Risparmiare sul riscaldamento della propria casa è possibile, ed anzi auspicabile, ma come bisogna procedere, quali i criteri per fare la scelta giusta?
Primo passo: eliminare gli sprechi
La prima cosa da fare è isolare termicamente l’abitazione, anche in quelle le cui tecnologie di costruzione non tenevano conto del risparmio energetico, e prima ancora di scegliere il tipo di impianto termico da far installare.
ATTENZIONE! Risparmiare non significa minore confort.
perché è più sicuro, spesso più efficiente, e consente di ottimizzare i costi di manutenzione, di gestione e di acquisto del combustibile in un futuro sempre più competitivo tra le società di vendita dell’energia.
Inoltre è possibile la contabilizzazione del reale consumo individuale del singolo condomino.
Secondo passo: scegliere l’impianto termico
Ecco una serie di soluzioni tra cui scegliere in base alle proprie esigenze e alle proprie tasche.
Riscaldamento centralizzato
È quello più indicato nelle strutture condominiali, perché più sicuro, spesso più efficiente, e consente di ottimizzare i costi di manutenzione, di gestione e di acquisto del combustibile in un futuro sempre più competitivo tra le società di vendita dell’energia. Inoltre permette di contabilizzare il reale consumo del singolo condomino.
Sistemi radianti a bassa temperatura
È il sistema di distribuzione del calore più utilizzato oggi nelle nuove costruzioni. Gli elementi radianti possono essere installati nel pavimento, nel battiscopa o nel muro.
I pro
-non occupano spazio
-evitano che debba essere surriscaldata l’aria per avere un ambiente confortevole.
-rendono i muri ed il pavimento veri e propri elementi di riscaldamento con temperature più basse di quelli tradizionali.
I contro:
-bisogna forare i muri. L’operazione necessita di particolare attenzione perché si potrebbero danneggiare le tubazioni.
Caldaie a combustibile
Le più efficaci sono quelle a condensazione. Hanno un costo maggiore, ma nel tempo l’esborso viene recuperato in efficienza e risparmio, in quanto sono progettate per recuperare il calore non utilizzato per il principio fisico della condensazione.
Pompe di calore
Sfruttano il principio di scambio di aria caldo/fredda utilizzato dai frigoriferi (che utilizza le variazioni di temperatura dei fluidi attraverso la loro compressione) con risultati eccellenti di caldo/freddo con un basso consumo di energia.

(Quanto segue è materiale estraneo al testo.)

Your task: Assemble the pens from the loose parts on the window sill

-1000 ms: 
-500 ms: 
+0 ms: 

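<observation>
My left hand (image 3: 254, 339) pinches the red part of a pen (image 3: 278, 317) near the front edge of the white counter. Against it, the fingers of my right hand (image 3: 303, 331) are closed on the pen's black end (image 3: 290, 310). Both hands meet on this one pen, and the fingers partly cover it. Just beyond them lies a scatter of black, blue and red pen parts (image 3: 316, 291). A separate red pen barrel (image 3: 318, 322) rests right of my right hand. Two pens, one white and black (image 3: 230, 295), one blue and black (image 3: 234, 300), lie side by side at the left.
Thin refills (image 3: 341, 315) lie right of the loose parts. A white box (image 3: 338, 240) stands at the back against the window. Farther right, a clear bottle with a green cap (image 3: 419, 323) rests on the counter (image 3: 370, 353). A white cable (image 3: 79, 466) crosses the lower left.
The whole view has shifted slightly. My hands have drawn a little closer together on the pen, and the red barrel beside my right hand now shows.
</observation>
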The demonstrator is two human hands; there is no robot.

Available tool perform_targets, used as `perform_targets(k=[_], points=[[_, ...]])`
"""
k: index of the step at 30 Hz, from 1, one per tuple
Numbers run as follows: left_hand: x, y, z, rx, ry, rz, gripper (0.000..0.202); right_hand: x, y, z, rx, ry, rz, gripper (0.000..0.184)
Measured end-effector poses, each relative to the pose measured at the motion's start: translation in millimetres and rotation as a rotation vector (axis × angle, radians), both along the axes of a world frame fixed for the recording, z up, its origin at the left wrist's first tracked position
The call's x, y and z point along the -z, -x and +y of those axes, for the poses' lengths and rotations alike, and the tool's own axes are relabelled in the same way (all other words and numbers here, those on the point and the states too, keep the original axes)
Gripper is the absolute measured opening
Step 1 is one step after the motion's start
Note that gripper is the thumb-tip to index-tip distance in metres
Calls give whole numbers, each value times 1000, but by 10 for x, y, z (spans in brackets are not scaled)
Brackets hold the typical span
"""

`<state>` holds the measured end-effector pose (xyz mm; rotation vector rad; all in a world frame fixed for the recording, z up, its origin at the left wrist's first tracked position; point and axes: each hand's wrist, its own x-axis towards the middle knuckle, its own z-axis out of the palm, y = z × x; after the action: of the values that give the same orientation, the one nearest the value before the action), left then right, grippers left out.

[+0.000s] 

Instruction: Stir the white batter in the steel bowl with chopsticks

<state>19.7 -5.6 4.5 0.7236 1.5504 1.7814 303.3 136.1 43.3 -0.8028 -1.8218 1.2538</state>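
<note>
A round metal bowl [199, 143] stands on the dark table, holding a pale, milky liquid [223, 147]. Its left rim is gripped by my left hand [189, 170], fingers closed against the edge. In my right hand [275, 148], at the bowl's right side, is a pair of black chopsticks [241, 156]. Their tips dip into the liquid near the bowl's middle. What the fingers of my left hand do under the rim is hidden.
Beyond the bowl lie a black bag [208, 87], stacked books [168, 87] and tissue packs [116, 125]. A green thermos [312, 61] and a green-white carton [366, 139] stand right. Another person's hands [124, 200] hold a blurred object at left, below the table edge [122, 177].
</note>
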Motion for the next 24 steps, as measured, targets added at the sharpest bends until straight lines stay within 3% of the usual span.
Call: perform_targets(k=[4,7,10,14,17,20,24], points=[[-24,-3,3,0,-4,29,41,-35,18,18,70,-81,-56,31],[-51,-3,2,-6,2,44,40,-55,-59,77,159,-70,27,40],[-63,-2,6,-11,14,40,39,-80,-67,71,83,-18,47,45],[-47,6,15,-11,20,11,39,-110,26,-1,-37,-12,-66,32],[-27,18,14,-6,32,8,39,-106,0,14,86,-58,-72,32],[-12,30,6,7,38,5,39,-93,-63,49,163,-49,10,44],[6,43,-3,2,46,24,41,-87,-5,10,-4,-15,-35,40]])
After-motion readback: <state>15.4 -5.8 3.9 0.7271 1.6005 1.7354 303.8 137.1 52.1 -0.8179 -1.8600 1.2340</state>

Stufe e i camini centralizzati
Prevedono un impegno personale nell’alimentarle, a meno che non sia possibile avere dei caricatori automatici di cippato (legno spezzettato), che occupano molto spazio, e hanno un costo importante.
Le uniche che potevano essere programmate erano quelle a pellet che però sconsigliamo per il costo troppo alto di questo tipo di combustibile. Quelle di nuova generazione non hanno bisogno di canna fumaria.
Stufe a combustibile liquido
Possono essere integrative, ma non sostituiscono l’impianto principale.
Sono utilizzabili solo in esterno. Per essere utilizzate in ambienti interni per il carico di anidride carbonica che producono, serve un’adeguata areazione. Il combustibile utilizzato è un derivato dal petrolio oppure è bioetanolo.